Une pression dans mon dos me poussa à me retourner vers les personnes. Natalia déclara précipitamment en me poussant vers des doigts tendus vers moi :

-Bien sûr qu'elle vous l'accordera, Monsieur le Vicomte de Nicolay. Je vous prie d'excuser sa grossièreté, elle nous vient de loin.

- Cela me comble de joie. Cependant, je veux être sur que cette Dame soit du même accord que vous, protesta l'homme dans ma direction.

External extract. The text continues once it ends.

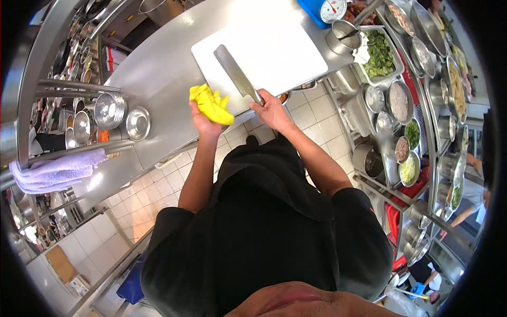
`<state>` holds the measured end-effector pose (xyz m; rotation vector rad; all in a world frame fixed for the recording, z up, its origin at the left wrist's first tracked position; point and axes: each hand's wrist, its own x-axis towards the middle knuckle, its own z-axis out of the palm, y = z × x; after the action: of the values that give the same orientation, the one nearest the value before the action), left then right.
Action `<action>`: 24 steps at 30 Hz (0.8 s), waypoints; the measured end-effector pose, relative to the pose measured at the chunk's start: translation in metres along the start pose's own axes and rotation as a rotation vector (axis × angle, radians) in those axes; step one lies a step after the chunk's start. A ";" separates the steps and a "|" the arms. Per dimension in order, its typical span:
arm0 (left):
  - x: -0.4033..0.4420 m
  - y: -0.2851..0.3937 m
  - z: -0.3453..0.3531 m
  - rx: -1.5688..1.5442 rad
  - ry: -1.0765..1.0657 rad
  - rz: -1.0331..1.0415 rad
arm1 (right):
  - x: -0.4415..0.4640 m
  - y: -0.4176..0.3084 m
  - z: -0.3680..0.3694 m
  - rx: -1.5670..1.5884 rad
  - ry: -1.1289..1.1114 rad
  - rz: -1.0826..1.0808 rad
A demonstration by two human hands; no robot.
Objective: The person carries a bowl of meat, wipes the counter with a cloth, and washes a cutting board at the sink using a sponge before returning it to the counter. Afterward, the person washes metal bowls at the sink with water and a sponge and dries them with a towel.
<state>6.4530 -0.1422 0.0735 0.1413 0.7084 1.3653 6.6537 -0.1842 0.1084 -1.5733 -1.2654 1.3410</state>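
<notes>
A kitchen worker in a dark apron stands at a steel counter (150, 66), a knife (236, 70) in one hand and a yellow cloth (211, 104) in the other. The right hand (272, 110) is wrapped firmly about the handle at the near edge of the white cutting board (280, 53); the broad blade reaches over the board, its tip angled forward and to the left, a hold that seems meant to keep the edge under control and clear of the body. Whether the steel touches the board or sits just above it cannot be told from this angle.

The left hand (205, 122) clasps the bunched cloth beside the board's near left corner, well away from the blade's tip; gathered this way, it likely gives the palm a thick pad, though most of the fingers are hidden beneath it.

The board lies flat in front of the worker, within easy reach of both arms. Beyond its far right corner stand a dial scale (320, 10) and a metal pot (342, 39), near a tray (400, 66) of chopped greens (381, 55), presumably grouped there to leave the cutting area free.
</notes>
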 end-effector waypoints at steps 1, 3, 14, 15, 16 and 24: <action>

Les doigts fins appartenaient à une main puissante dont le propriétaire arborait une cicatrice à la pommette. Je reconnu d'abord ses yeux fiévreux qui voulaient emprisonner quiconque osait les braver. Un sourire placide se forma au creux de sa bouche, face à mon regard sidéré, et adoucit ses traits. Je posai mes doigts sur sa paume chaude, ne pouvant réellement refuser malgré ce qu'il prétendait.

-Bien évidemment, Monsieur le Vicomte de Nicolay.

Le Vicomte – fils cadet d'un comte - de Nicolay m'entraina plus près encore des musiciens. Les nobles s'écartaient sur le passage de leur hôte et se résignèrent à quitter le parquet sous le regard entendu de celui-ci. Il me laissa au milieu de la piste, à présent vide, sous le regard intrigué d'une centaine de personnes.

Tel un félin intimidant sa proie, le Vicomte tournait en petit pas autour de moi réduisant l'espace entre nous. Son manteau couleur métal seyait sa silhouette, et ne laissait place à aucune imagination sur sa légère musculature. Il arborait un jabot à col immaculé d'une finesse sans précédent. Même sous son immonde perruque blanche, il laissait pantoises les femmes présentes dans la salle.

Je cherchai en vain dans mes souvenirs les pas de la volte. Et la réalité me frappa lorsque retentit le premier coup de violon. Je ne l'avais pas apprise car cette danse ne se jouait plus depuis Henri II.

Mon cavalier se pencha dans une révérence sans se départir de son regard malicieux. Je lui rendis son salut et ma robe s'étala de part et d'autre de mon buste tel un lotus en pleine éclosion. Le Vicomte frôla de sa main le creux de mes reins avant de se positionner face à moi. Son bras me ramena fermement contre lui obligeant mes doigts à s'accrocher à ses épaules. L'odeur âcre du vin dénotait du parfum boisé que je reconnus chez lui. Il attrapa ma taille pour me soulever à quelques centimètres du sol afin de virevolter. Ne sachant que faire, je cambrai gracieusement le dos provoquant l'émerveillement de la foule.

- Laissez-vous entrainer, susurra-t-il contre mes cheveux.